Support vector machine (SVM) is a well-known pattern classification scheme [49], which has been successfully used in regression and classification applications [5055]. The ultimate goal of SVMs is to maximize the margin between hyperplanes, which represent linear boundaries between classes. To deal with non-linear boundaries, function kernels were consequently introduced [56]. These functions could be radial basis, polynomial or linear. In this work, we designed a SVM that makes use of a radial basis function kernel to find a margin between succinylated (y i  =  + 1) and non-succinylated (y i  =  − 1) lysine residues. If the feature vector of i-th lysine residue is defined as x i with class label y i (either succinylated or non-succinylated), then an unknown lysine residue x can be predicted by the following function,
$$ {y}^{\hbox{'}}=\operatorname{sign}\left(\sum \limits_{i=1}^n{\alpha}_i{y}_iK\left({x}_i,{x}^{\hbox{'}}\right)+\beta \right) $$
where α i are adjustable weights, β represents a bias, n is the number of samples and K() indicates the radial basis function kernel. The SVM classifier was designed with the Weka tool (C = 1, tolerance = 0.001, ϵ = 10−12 and γ = 0.01) [57].

Results and discussion

Any computational approach, aimed at predicting succinylation sites, requires a critical assessment of its performance. The following sections explain the statistical metrics used for evaluation purposes as well as the comparison of the Success predictor and three state-of-the-art predictors.

Performance metrics

We have considered four well-defined metrics for assessing the performance of the Success predictor and other recently proposed predictors. These metrics include sensitivity, specificity, accuracy and Matthews correlation coefficient (MCC) [41, 5862]. Sensitivity, which varies between 0 and 1, evaluates the correctness of succinylation site identification. A value of 0 indicates the inability of the predictor to detect succinylated lysines (true positive rate), whereas that of 1 depicts a predictor able to correctly identify all the succinylated lysines. Specificity assesses the capability of a predictor to recognize non-succinylation sites (true negative rate). It varies between 0 (completely incorrect classification) and 1 (completely correct classification). Accuracy measures the total number of correctly classified lysine residues, and ranges from 0 (the least accurate predictor) to 1 (the most accurate predictor). MCC indicates the classification quality of a predictor. A value of −1 indicates a completely negative correlation, whereas that of +1 means a highly positive correlation.

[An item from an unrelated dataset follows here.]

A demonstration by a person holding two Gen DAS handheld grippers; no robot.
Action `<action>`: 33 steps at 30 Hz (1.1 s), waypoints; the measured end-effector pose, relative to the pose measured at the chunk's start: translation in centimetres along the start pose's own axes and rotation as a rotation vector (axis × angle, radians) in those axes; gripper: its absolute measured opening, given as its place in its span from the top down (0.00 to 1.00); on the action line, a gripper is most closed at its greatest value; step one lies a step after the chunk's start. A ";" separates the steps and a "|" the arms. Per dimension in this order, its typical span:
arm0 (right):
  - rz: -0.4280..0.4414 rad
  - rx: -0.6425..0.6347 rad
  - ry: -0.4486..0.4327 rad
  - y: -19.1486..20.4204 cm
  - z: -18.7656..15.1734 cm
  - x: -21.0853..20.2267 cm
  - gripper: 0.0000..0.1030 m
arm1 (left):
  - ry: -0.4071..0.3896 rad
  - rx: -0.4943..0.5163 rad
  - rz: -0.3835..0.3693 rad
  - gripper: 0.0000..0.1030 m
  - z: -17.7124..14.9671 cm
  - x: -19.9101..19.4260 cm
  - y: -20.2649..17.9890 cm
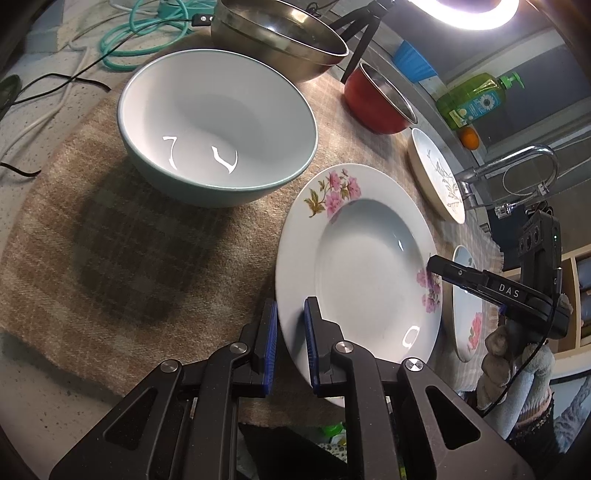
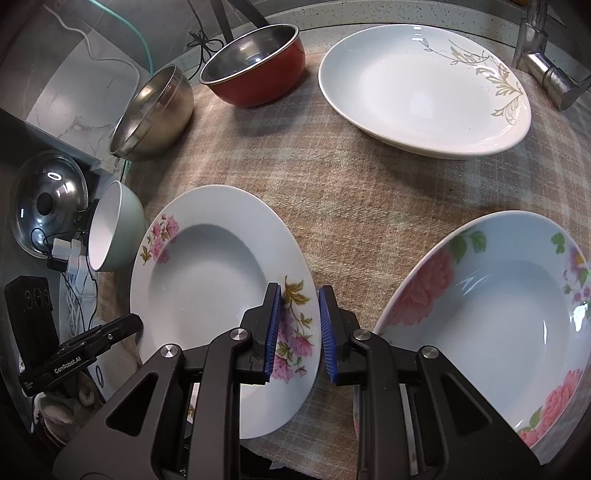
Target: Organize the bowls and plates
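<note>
A white deep plate with pink flowers (image 1: pixel 365 273) (image 2: pixel 207 280) lies on the checked cloth (image 1: pixel 110 258). My left gripper (image 1: pixel 291 343) straddles its near rim, jaws apart with a gap to the rim. My right gripper (image 2: pixel 297 328) straddles the opposite rim, jaws also apart; it shows in the left wrist view (image 1: pixel 480 284). A large white-and-green bowl (image 1: pixel 218 125) (image 2: pixel 110 229) stands beyond. A rose-patterned plate (image 2: pixel 495 317) (image 1: pixel 467 306) lies to the right. A plate with a grey-gold leaf pattern (image 2: pixel 424 88) (image 1: pixel 436 173) lies at the back.
A red pot (image 1: pixel 380 99) (image 2: pixel 255 66) and a steel bowl (image 1: pixel 280 33) (image 2: pixel 155 114) stand at the back of the cloth. A faucet (image 1: pixel 517 166) (image 2: pixel 546 66), a soap bottle (image 1: pixel 472 98), cables (image 1: pixel 140 37) and a pot lid (image 2: pixel 48 203) surround the cloth.
</note>
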State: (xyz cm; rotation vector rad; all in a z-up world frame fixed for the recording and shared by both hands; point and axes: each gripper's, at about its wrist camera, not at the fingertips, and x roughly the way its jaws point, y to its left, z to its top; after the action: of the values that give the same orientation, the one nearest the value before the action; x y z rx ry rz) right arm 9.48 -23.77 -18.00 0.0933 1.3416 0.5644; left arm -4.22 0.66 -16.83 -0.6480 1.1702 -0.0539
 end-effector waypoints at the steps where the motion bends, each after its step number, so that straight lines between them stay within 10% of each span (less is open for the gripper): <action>1: -0.005 -0.001 -0.001 0.1 0.0 0.0 0.77 | 0.000 0.001 0.000 0.88 0.0 0.0 0.0; 13: -0.075 -0.033 -0.104 0.5 -0.2 -2.4 0.53 | -0.023 0.060 0.052 0.87 -0.4 -1.4 -0.7; 33: -0.106 0.001 -0.288 -4.9 -3.8 -10.3 0.43 | -0.067 0.237 0.021 0.87 0.7 -1.0 -7.6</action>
State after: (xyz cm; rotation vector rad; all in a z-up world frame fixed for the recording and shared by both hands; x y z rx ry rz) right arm 6.36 -33.48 -11.65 0.0995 1.0600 0.4420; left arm -1.83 -4.87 -12.01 -0.4246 1.0857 -0.1500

Now let us consider a benchmark dataset, which consists of K+ succinylated sites and K non-succinylated sites. This can be further expressed as
$$ {K}^{+}={\mathrm{K}}_{+}^{+}+{\mathrm{K}}_{-}^{+} $$
$$ {K}^{-}={\mathrm{K}}_{-}^{-}+{\mathrm{K}}_{+}^{-} $$
where \( {\mathrm{K}}_{+}^{+} \) and \( {\mathrm{K}}_{-}^{+} \) are the succinylated residues correctly classified (true positives) as such, and incorrectly classified as non-succinylated sites (false negatives), respectively. Likewise, \( {\mathrm{K}}_{-}^{-} \) and \( {\mathrm{K}}_{+}^{-} \) are those non-succinylated sites correctly classified (true negatives) as such, and incorrectly classified as succinylated sites (false positives), respectively. The above statistical metrics could be defined as
$$ Sensitivity=\frac{K_{+}^{+}}{K^{+}} $$
$$ Specificity=\frac{K_{-}^{-}}{K^{-}} $$
$$ Accuracy=\frac{K_{+}^{+}+{K}_{-}^{-}}{K^{+}+{K}^{-}} $$
$$ MCC=\frac{\left({K}_{-}^{-}\times {K}_{+}^{+}\right)-\left({K}_{+}^{-}\times {K}_{-}^{+}\right)}{\sqrt{\left({K}_{+}^{+}+{K}_{-}^{+}\right)\left({K}_{+}^{+}+{K}_{+}^{-}\right)\left({K}_{-}^{-}+{K}_{-}^{+}\right)\left({K}_{-}^{-}+{K}_{+}^{-}\right)}} $$

Any method that performs the highest in all of these metrics would be the ideal predictor. However, an improved predictor should at least show a higher sensitivity when compared with other approaches. This is because a predictor with lower sensitivity is unable to correctly detect succinylated lysine residues, and hence inappropriate for tackling such prediction problems.

Cross-validation strategy

In order to accurately assess the performance of the Success predictor in each statistical metric, we utilized a cross-validation procedure. Two commonly used cross-validation approaches include n-fold cross-validation and jackknife [63, 64]. Although jackknife is regarded to be the least arbitrary approach and yields unique outcomes for a dataset [65], we implemented the n-fold cross-validation procedure which requires less processing time. This cross-validation strategy was conducted in five steps as follows:

Step 1. Randomly partition the initial dataset into n parts of roughly equal size.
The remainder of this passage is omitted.